Is it so far fetched to imagine that 3nm isn't going to happen until M4?
Then we would already see it in real life, instead of M2 series chips.
 

deconstruct60

macrumors G5
Mar 10, 2009
12,493
4,053
There's not really a reason to port A16 to 3nm to make the M3. It's expensive to take the same chip and port it over to a completely new node.

It costs substantive money , but the notion that it is extremely expensive is likely overblown. Intel's whole tick=tock strategy that worked extremely well was based on making major changes to architecture on the 'tock' iteration and primarily doing a die shrink on the 'tick' iteration. It is actually more expensive to do BOTH at the same time. Sure Intel snuck in minor arch changes on the 'tick' iterations sometimes. ( on integrated GPU cores where they were way behind, they sometimes did more than minor changes. )

TSMC has lots of new stuff in it. FlexFin didn't exist in previous iterations. The design tools needs to be adjusted to adapt to the substantively new paradigm.

Making something that works go faster is less risky and error prone than makes something new at the same time adjusting to a bleeding edge process. Multiple dimensions in motion at the same time is typically more expensive because errors in one dimension tend to propagate impacts into the other.
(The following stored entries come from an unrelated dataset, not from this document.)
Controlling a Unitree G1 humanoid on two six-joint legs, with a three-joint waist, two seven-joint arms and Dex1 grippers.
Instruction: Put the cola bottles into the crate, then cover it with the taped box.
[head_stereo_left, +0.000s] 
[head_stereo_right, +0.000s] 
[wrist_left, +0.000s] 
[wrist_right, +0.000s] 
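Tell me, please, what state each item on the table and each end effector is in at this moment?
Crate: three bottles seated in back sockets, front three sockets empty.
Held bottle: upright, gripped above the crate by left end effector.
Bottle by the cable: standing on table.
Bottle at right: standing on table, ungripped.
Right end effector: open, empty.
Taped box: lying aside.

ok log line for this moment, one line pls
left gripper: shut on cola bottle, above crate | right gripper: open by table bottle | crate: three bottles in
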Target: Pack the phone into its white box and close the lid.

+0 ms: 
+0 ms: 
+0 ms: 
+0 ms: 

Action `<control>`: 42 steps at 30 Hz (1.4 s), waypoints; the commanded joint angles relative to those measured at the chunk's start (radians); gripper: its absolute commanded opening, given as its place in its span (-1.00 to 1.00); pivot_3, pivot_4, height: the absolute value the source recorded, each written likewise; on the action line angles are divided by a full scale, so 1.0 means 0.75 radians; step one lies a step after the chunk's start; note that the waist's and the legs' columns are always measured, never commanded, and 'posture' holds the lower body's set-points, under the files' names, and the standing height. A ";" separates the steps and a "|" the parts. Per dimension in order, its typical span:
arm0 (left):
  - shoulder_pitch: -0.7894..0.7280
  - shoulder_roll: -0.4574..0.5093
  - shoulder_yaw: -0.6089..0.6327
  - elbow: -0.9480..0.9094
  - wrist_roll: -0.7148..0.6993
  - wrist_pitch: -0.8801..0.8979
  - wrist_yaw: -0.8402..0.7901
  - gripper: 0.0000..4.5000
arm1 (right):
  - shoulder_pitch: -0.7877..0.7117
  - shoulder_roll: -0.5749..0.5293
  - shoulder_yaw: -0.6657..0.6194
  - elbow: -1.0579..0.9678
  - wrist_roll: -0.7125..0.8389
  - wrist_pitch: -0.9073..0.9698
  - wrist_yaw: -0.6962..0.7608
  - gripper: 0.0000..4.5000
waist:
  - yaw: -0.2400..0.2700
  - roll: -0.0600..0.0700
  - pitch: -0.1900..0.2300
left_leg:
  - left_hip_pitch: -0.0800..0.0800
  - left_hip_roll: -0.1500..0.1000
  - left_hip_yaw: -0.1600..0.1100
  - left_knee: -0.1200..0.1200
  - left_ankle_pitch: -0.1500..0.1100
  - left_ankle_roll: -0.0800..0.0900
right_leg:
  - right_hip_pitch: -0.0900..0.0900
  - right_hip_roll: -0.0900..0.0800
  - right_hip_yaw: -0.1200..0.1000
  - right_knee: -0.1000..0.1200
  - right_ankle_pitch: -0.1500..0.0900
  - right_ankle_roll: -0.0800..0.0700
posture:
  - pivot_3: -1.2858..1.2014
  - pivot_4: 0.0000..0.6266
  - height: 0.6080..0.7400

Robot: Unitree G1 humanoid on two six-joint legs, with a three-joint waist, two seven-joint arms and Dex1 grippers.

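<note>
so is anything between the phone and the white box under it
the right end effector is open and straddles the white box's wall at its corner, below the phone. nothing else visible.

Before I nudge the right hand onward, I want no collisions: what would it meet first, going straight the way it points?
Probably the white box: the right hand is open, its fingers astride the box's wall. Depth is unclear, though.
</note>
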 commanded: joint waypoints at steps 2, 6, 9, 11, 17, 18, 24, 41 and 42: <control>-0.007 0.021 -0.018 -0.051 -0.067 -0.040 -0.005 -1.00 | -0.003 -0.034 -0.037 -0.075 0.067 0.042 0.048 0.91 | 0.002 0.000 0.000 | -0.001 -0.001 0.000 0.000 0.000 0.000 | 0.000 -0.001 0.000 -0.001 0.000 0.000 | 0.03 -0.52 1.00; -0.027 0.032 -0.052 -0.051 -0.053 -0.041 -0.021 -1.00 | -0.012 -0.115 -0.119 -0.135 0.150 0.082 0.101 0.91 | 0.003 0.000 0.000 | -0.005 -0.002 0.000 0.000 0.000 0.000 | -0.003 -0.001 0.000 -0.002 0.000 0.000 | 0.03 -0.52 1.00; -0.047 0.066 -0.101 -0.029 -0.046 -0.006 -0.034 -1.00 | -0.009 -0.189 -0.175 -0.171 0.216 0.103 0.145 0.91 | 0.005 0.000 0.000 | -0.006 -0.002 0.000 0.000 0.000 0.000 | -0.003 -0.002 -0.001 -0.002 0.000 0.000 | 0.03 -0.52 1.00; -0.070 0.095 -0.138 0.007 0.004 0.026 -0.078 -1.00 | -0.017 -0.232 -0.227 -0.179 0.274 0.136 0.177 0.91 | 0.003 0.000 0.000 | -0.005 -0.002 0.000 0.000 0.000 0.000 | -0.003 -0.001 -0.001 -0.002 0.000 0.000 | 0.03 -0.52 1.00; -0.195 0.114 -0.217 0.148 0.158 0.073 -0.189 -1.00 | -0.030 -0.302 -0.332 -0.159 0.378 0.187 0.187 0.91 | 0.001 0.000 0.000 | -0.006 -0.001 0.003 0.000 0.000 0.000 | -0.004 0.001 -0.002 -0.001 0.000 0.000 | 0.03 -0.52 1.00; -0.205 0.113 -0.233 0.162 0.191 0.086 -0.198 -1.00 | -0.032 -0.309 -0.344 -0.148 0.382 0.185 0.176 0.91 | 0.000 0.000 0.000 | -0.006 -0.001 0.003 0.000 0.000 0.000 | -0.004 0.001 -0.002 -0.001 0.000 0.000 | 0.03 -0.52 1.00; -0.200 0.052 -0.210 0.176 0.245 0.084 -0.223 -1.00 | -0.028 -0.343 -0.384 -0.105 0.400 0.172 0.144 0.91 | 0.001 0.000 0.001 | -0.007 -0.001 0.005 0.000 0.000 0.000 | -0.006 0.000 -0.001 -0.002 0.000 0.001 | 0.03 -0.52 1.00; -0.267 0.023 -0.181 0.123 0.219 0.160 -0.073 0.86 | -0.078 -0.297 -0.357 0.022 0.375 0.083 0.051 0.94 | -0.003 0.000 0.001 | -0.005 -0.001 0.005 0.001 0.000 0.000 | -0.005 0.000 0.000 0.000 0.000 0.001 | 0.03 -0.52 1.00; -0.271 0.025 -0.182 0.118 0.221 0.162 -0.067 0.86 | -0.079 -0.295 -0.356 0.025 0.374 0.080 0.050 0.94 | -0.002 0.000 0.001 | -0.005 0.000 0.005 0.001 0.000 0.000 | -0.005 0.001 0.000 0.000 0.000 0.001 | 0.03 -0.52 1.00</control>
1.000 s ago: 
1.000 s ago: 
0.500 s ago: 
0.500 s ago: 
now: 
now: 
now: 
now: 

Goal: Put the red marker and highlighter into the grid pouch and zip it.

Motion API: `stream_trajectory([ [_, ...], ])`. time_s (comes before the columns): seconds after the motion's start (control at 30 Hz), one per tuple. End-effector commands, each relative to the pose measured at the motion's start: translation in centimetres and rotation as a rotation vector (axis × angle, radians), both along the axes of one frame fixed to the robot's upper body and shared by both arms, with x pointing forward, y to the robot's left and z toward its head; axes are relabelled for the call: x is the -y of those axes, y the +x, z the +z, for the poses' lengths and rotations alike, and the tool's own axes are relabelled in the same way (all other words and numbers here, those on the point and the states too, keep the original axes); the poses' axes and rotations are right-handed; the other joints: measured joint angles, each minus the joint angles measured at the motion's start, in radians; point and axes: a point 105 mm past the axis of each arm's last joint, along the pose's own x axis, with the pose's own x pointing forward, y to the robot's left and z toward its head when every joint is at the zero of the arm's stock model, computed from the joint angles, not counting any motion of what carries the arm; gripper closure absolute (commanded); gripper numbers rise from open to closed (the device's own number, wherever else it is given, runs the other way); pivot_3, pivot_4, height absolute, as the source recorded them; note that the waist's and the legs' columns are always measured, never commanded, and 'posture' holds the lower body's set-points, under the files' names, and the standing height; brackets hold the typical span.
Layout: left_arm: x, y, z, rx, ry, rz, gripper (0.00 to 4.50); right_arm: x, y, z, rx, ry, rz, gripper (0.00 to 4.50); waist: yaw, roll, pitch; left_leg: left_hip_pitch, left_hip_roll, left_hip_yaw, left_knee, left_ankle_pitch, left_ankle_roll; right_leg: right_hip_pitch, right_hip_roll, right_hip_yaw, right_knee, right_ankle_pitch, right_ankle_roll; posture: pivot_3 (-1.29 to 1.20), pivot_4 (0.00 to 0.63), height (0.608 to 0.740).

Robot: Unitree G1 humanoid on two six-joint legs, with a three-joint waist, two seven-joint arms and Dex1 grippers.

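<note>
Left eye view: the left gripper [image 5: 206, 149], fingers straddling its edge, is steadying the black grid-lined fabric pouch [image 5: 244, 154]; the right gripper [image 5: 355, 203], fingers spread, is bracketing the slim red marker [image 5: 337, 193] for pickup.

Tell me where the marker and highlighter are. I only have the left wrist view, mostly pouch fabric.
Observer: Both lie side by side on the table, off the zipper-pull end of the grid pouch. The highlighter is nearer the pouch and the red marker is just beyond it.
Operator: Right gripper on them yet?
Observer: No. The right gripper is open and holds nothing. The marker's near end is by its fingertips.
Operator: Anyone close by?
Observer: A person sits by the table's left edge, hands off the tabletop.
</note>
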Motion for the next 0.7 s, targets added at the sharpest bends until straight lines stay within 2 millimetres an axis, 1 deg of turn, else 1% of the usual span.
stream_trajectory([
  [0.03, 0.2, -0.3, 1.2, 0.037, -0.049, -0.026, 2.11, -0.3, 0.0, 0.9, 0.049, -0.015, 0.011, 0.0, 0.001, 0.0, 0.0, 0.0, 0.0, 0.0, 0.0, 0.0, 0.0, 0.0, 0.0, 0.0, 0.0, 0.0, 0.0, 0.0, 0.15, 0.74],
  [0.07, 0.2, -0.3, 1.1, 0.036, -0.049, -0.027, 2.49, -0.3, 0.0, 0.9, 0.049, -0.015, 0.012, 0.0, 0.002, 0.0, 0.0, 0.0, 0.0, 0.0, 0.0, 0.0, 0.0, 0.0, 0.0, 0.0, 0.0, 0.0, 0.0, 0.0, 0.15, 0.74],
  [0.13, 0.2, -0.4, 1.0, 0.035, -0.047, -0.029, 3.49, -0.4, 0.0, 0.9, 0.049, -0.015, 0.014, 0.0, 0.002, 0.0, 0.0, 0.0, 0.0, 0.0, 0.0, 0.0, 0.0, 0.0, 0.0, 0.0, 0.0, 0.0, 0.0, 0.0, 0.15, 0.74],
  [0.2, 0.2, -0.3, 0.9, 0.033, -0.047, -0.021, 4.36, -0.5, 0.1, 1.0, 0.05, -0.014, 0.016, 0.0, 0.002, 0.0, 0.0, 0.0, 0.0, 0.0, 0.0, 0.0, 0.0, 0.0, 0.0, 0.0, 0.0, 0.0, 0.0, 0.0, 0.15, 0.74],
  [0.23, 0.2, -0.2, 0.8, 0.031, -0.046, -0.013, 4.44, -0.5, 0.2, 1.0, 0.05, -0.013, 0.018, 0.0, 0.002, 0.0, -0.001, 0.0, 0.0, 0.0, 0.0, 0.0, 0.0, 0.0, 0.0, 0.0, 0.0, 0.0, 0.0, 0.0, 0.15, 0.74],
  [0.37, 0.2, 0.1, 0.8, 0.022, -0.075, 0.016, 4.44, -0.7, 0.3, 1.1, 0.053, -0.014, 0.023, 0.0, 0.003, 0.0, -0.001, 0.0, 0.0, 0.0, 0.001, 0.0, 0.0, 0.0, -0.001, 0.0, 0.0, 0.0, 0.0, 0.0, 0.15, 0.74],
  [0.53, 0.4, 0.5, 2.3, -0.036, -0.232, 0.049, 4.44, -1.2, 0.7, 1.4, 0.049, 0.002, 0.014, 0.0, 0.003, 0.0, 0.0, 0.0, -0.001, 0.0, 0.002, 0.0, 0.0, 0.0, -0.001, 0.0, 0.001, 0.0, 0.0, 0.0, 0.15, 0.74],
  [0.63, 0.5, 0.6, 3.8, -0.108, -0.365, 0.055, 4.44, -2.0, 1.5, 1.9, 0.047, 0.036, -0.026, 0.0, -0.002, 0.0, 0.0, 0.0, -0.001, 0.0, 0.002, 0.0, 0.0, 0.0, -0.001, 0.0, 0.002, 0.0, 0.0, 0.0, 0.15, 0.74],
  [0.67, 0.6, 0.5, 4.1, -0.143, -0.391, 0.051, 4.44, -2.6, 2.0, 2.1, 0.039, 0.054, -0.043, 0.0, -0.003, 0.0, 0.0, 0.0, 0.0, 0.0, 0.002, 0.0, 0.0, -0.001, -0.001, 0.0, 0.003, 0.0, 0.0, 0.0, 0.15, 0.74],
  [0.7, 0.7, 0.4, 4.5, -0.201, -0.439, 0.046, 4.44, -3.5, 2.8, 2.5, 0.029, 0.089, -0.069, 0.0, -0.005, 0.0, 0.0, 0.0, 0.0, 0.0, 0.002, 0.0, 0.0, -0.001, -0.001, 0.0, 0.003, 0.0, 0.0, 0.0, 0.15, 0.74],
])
Why not just use A17, which is already a 3nm design? It seems easier to port A17 from N3B to N3E. Or, Apple could stay on N3B for M3 generation using the A17.

The notion that 'use the A17' is wrong. The A17 uses subsystems of cluster components. P core clusters, E core clusters, memory controller subsystems ,etc. Collectively those can compose an A17 , but they are independent of the A17.


N3B and N3E have different design rules, but yes it would like a Intel 'tick' iteration .... only going 'backwards' and making the die bigger ; not smaller. It is a port and rumors suggest that Apple is doing to do that 'inside' the A17 lifecycle. A while back Apple did a A-series chip at both Samsung and TSMC and the sky didn't fall in. That would be roughly similar ( same baseline design layout out on two different processes ). But the A-series has different unit volumes and potentially much longer lifecycles ( more products to 'hand me down' into. iPad , AppleTV , etc. If need an A17 in 3 years for a 'new' product then N3E would be your only option. )

Either the M3 series got throughly screwed on roll out time length and Apple took it straight to N3E , or the usage for M3 will be the last gasp of N3B ( In the second case , I suspect Apple will skip it for the iPad Air and any other 'long delay' hand-me-down product. Most M-series SoC disappear after they are replaced. No place else for M1 Pro / Max / Ultra to do other than the principle leading edge Macs they go into. ).

A17 has the unit volume to amortize a midlife redesign cost. The M-series really does not and there are a lot more dies to 'redesign'. Either Apple was too far along into N3B so they don't have an option. Or they blew up the timeline completely and there is a relatively long delay coming, but the M3-N3E would likely ship before A17-refresh-N3E. Apple wouldn't have to wait for the A17-Refresh to ship.